First of all I need to see that $(kI-T)^{-1}$ makes sense. Since $\sigma(T) \subset \overline{W(T)}$ and $d=\text{dist}(k,\overline{W(T)}) \gt 0$, the inverse makes sense. Now I set out to find the solution.
My try: First of all I find relation between $W(T)$ and $W(T-kI)$. So if $\lambda \in W(T)$, then $\lambda=\langle Tx,x\rangle$ with $\|x\|=1$. Then $\langle Tx-kx,x\rangle=\lambda-k$. Hence $W(T-kI)=\{\lambda-k: \lambda \in W(T)\}$. The other way around can be proved similarly. Now, \begin{align} \|T-kI\| & = \sup_{\|x\|,\|y\| \le 1 }|\langle Tx-kx,y\rangle | \\ & \ge \sup_{\|x\|=1}|\langle Tx-kIx,x\rangle | \\ & =\sup_{\lambda \in W(T-kI)}|\lambda| \\ & =\sup_{\mu \in W(T)}{|\mu-k|} \ge d \gt 0. \end{align}
But after reaching here I am not able to go to its inverse.
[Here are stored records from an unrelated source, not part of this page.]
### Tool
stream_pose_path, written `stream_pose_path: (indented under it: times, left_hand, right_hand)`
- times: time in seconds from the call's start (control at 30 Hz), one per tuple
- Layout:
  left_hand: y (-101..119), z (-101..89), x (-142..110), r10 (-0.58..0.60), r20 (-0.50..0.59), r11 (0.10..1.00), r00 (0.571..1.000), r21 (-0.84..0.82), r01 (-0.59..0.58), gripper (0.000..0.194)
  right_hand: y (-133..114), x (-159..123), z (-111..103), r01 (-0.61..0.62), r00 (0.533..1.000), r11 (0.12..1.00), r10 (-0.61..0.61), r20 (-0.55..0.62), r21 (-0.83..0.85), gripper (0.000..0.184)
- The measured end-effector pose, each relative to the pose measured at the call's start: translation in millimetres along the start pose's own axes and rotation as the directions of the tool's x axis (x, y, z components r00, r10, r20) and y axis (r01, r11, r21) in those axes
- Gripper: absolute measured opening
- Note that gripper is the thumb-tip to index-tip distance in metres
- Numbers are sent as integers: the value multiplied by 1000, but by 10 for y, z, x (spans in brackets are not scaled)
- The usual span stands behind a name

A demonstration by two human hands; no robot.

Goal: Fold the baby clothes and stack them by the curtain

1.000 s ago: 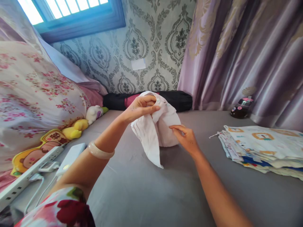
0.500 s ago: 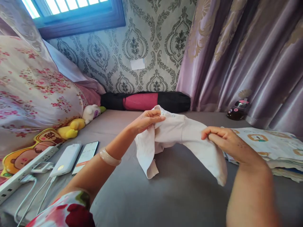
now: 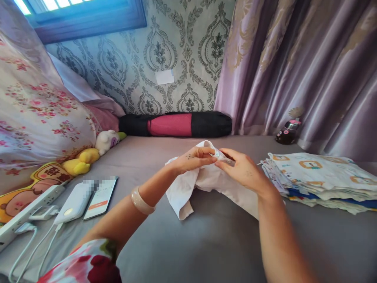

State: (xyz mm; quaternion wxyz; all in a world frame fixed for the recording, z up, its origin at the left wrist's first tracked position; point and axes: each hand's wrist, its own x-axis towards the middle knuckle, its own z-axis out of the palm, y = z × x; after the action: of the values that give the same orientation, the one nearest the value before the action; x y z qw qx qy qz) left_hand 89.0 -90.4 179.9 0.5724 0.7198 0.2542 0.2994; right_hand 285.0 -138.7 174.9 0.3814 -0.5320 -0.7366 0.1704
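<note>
A small white long-sleeved garment (image 3: 212, 179), like a baby's top, hangs from both hands just above the grey bed sheet (image 3: 212, 243). Its neckline, where a small snap button (image 3: 217, 154) shows, is pinched by my left hand (image 3: 196, 158), thumb against fingers. Right beside it, my right hand (image 3: 243, 169) grips the same edge between thumb and fingers, close to the snap. One sleeve droops at the left; the other runs down behind my right wrist and is partly hidden.
To the right lies a stack of folded printed cloths (image 3: 324, 173), with a dark bottle (image 3: 287, 131) behind it. A black and pink rolled bag (image 3: 173, 125) lies along the wall. On the left are a phone (image 3: 101, 198), a power bank (image 3: 73, 204), a power strip (image 3: 32, 210) and plush toys (image 3: 81, 161).
My right hand has let go of the right sleeve and moved left to the neckline, beside my left hand. The sleeve has dropped. The view has shifted slightly right.
</note>
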Motion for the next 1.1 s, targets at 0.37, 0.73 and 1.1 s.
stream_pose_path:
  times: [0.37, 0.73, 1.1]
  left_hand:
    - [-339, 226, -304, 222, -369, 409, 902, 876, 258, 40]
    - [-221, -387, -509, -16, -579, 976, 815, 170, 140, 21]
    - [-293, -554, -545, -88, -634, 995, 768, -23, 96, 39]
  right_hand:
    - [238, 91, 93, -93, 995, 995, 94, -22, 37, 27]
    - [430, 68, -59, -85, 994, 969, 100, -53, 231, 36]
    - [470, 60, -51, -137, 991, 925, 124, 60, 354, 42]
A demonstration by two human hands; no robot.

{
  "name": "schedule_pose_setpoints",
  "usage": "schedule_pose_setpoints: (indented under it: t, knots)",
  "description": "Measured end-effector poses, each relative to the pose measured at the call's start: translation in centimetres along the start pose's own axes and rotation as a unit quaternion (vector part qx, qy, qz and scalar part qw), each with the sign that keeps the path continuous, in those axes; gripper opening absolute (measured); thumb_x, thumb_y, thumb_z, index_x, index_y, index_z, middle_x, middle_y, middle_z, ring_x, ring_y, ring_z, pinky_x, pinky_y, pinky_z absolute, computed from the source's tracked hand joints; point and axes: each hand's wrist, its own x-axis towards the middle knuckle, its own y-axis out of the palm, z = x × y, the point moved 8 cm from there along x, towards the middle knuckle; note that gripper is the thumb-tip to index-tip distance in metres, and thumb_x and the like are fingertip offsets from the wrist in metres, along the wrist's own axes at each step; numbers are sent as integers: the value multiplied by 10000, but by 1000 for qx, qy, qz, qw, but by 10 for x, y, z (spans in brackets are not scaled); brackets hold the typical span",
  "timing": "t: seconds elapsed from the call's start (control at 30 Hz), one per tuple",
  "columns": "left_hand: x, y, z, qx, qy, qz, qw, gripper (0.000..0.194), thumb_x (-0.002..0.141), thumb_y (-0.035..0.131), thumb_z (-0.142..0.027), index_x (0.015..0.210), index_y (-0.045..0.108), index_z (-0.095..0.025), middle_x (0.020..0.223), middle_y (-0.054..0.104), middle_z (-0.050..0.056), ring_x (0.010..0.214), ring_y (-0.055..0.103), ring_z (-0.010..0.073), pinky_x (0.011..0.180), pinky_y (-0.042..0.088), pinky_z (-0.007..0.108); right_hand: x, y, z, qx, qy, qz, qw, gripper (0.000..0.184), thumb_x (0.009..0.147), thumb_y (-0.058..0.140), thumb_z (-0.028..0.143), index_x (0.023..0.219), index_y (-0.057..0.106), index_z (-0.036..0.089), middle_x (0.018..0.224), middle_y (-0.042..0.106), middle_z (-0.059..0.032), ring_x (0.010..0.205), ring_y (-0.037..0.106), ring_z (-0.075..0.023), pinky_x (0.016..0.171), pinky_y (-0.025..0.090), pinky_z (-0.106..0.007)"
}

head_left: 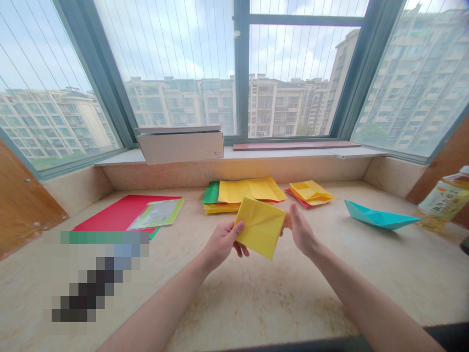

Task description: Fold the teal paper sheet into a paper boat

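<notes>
A folded yellow paper square (259, 227) is held up above the counter, tilted, with creases across its face. My left hand (224, 240) grips its left edge, thumb on top and fingers underneath. At the square's right edge is my right hand (301, 229), its thumb raised and apart from the paper, its fingers partly hidden behind the edge; whether they grip it I cannot tell. Just beyond lies a stack of folded yellow and green paper (249, 189). Farther right is a smaller pile of folded yellow and red paper (311, 191).
A turquoise paper boat (381, 217) and an oil bottle (445, 198) stand on the right. Red paper (113, 210) and a clear packet (157, 213) lie left, near a pixelated patch. On the sill are a white box (181, 146) and a reddish board (296, 145).
</notes>
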Motion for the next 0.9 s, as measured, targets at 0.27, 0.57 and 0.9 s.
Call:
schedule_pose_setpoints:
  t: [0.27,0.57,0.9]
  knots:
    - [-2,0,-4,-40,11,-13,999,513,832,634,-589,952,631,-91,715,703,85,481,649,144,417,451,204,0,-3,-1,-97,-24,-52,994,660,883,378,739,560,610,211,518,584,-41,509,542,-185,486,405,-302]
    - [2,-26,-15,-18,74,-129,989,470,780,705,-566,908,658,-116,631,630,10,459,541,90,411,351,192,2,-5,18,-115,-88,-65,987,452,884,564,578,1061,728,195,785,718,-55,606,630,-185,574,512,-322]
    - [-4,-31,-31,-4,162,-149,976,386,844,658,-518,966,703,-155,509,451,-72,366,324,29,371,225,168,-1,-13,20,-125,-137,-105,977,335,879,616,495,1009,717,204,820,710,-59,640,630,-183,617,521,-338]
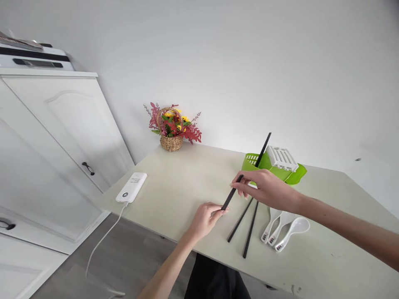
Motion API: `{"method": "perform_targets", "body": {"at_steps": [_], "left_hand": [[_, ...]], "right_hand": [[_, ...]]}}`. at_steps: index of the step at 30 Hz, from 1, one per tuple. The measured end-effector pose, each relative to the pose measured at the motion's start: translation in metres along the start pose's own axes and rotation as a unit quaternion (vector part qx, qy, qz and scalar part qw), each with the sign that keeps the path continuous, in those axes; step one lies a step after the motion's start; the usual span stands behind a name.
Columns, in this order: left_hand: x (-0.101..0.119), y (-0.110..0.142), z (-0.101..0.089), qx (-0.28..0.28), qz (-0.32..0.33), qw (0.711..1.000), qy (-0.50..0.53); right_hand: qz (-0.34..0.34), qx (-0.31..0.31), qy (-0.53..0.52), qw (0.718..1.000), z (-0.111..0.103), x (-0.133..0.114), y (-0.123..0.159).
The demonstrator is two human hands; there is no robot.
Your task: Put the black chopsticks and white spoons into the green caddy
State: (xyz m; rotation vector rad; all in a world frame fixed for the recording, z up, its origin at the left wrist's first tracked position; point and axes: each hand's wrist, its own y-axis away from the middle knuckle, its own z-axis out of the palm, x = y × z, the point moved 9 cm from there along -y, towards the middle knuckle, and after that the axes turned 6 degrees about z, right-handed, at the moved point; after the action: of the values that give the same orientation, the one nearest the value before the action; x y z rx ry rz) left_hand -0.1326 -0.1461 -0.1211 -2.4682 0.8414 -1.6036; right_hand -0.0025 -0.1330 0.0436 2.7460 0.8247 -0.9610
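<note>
Black chopsticks [232,195] slant between my two hands above the table; I cannot tell whether it is one stick or a pair. My left hand [204,220] pinches the lower end, and my right hand [264,187] grips near the upper end. Two more black chopsticks [250,232] lie on the table below my right hand. Beside them rest white spoons [298,226], handles toward me, partly hidden by my right arm. Behind my right hand stands a green utensil holder [247,167] with black chopsticks [264,145] upright in it and a white slotted rack [283,159] on top.
A basket of artificial flowers [171,143] stands at the table's back left. Near the left edge lies a white power bank [132,187], its cable [102,238] hanging down to the floor. White cabinets [77,124] flank the table [193,174] on the left.
</note>
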Motion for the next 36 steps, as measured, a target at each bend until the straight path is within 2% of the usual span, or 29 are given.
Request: {"method": "perform_targets", "body": {"at_steps": [11, 24, 31, 36], "left_hand": [[0.005, -0.001, 0.000, -0.008, 0.000, 1.000, -0.017], [0.001, 0.002, 0.003, -0.023, -0.032, 0.999, 0.036], [0.006, 0.001, 0.003, -0.029, -0.025, 0.999, 0.022], [0.006, 0.001, 0.002, -0.027, -0.021, 0.999, 0.010]], "right_hand": [[0.014, 0.070, -0.028, 0.997, -0.016, 0.000, 0.011], [0.006, 0.055, -0.033, 0.998, -0.016, -0.002, 0.016], [-0.006, 0.054, -0.039, 0.998, -0.015, -0.011, 0.017], [0.005, 0.063, -0.054, 0.997, -0.014, -0.006, 0.012]]}}
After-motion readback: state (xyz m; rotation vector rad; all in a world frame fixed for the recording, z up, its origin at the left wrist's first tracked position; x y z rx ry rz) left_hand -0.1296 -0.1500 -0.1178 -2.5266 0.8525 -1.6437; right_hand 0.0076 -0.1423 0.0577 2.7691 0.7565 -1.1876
There might be some other way. I want to know if I can go from here
Thanks for the help!!
If $k$, $d$ are as specified, then $$ d\|x\|^2 \le |k\|x\|^2-\langle Tx,x\rangle| \\ d\|x\|^2 \le |\langle (kI-T)x,x\rangle| \le\|(kI-T)x\|\|x\| \\ d\|x\| \le \|(kI-T)x\|. $$ That's enough to give you injectivity of $kI-T$, along with a closed range. Then $$ \mathcal{R}(kI-T) = \mathcal{N}(\overline{k}I-T^{\star})^{\perp} $$ However, the first inequality also gives you $$ d\|x\|^2 \le |\overline{k\|x\|^2-\langle Tx,x\rangle}| = |\overline{k}\|x\|^2-\langle T^{\star}x,x\rangle| \\ d\|x\| \le \|(\overline{k}I-T^{\star})x\|. $$ Therefore $\mathcal{R}(kI-T)=\{0\}^{\perp}=H$. So $kI-T$ is invertible.